[Work to complete]: Start at the line below containing "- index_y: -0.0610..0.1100" and stop at the line containing "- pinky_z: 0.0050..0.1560". Repeat every line of that stretch exactly, and nothing outside it.

[Exercise input]:
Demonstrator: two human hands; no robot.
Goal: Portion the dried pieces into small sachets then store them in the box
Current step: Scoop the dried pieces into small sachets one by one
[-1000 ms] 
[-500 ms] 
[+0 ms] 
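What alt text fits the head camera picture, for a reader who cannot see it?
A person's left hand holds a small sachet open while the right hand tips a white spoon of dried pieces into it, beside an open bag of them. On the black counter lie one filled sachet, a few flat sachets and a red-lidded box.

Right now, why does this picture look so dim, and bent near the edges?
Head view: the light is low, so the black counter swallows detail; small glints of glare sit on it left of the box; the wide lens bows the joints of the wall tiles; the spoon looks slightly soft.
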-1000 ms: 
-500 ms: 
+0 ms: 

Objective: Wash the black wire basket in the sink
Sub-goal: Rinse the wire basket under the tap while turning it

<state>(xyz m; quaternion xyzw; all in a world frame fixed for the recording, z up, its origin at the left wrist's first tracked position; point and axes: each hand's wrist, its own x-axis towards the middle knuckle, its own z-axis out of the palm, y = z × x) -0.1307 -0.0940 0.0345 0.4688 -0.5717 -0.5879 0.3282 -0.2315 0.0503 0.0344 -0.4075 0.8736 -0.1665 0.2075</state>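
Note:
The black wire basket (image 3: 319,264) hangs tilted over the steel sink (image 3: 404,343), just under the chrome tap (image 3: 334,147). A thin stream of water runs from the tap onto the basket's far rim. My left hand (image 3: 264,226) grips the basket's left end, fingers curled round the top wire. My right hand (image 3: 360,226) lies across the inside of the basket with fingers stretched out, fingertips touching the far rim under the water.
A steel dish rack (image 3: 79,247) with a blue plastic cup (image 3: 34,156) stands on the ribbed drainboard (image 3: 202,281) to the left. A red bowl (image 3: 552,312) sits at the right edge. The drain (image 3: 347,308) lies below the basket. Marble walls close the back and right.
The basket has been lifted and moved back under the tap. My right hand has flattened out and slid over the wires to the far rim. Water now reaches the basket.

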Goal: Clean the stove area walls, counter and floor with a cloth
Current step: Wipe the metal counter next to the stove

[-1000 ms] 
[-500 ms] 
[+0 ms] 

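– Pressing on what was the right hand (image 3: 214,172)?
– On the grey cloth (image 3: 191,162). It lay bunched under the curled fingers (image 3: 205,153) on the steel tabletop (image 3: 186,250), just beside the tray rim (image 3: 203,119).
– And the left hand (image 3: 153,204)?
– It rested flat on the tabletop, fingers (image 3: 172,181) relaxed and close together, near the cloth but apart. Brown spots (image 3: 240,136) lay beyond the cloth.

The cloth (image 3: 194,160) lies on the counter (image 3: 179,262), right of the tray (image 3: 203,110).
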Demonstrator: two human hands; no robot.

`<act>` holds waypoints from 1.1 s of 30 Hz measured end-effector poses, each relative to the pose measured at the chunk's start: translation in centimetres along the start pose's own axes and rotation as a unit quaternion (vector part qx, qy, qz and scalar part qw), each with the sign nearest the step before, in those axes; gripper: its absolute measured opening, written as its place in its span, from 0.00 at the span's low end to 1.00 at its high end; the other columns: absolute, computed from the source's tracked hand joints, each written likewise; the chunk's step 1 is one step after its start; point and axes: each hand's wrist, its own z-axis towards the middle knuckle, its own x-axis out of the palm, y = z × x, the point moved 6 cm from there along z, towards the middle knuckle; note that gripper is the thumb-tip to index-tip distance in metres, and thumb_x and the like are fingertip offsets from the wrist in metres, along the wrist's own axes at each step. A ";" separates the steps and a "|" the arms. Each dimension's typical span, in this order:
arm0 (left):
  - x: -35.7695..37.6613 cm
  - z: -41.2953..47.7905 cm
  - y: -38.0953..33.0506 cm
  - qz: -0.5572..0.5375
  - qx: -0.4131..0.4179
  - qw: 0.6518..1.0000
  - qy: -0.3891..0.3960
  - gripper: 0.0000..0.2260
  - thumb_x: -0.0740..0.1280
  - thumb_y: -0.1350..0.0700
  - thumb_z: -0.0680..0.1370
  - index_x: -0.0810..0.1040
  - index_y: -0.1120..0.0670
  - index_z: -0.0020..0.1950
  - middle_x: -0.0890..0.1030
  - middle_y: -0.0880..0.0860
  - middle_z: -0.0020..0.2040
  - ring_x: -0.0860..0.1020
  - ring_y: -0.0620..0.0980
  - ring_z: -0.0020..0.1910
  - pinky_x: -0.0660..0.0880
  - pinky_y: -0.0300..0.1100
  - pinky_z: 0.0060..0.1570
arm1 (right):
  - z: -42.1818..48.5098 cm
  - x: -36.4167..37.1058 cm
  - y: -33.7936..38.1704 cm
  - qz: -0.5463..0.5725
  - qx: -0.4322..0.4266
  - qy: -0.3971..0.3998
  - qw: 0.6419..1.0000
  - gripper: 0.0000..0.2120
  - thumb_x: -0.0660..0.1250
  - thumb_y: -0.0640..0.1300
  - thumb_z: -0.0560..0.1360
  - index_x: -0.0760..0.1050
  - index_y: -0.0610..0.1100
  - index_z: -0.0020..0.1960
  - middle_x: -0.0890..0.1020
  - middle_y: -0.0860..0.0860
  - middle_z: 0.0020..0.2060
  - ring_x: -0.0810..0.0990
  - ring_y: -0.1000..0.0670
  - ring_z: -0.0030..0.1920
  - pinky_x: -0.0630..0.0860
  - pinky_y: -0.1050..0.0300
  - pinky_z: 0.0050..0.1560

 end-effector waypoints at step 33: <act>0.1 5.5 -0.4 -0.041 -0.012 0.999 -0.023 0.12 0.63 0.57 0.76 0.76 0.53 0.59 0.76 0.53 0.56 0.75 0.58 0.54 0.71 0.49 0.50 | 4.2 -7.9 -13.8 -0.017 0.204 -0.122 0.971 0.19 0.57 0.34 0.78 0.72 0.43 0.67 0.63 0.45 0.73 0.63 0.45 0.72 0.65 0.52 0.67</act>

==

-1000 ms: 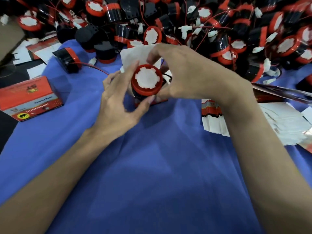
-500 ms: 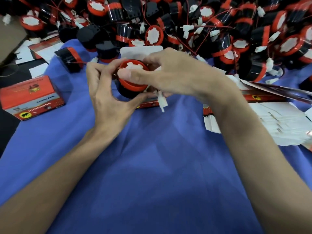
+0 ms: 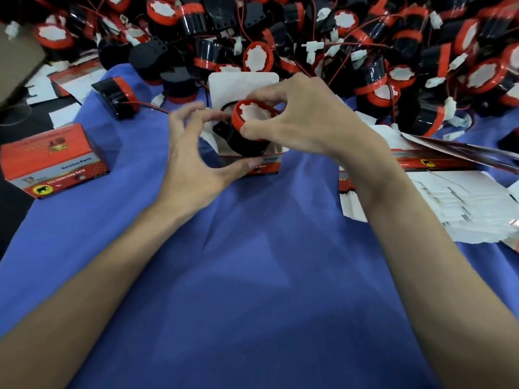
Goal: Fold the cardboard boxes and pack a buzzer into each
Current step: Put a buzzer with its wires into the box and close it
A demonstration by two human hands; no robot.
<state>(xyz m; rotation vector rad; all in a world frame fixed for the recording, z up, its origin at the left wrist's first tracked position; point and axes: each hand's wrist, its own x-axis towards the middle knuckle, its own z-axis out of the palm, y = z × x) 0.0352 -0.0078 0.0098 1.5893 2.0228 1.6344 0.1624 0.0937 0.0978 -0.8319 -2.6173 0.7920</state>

[Your solution]:
  - index_y: -0.0610..0.1100
  - index_z: -0.0020..0.1960
  - middle_x: -0.0890..0.1020
  - middle_y: -0.0860..0.0860
  - middle_z: 0.0020..0.2060
  - ring_x: -0.0810..0.0990
  - ring_y: -0.1000..0.0670
  - ring_z: -0.0030..0.1920
  - pinky_x: -0.0630..0.0860
  - pinky_y: -0.1050..0.0300
  - pinky_z: 0.0050..0.1560

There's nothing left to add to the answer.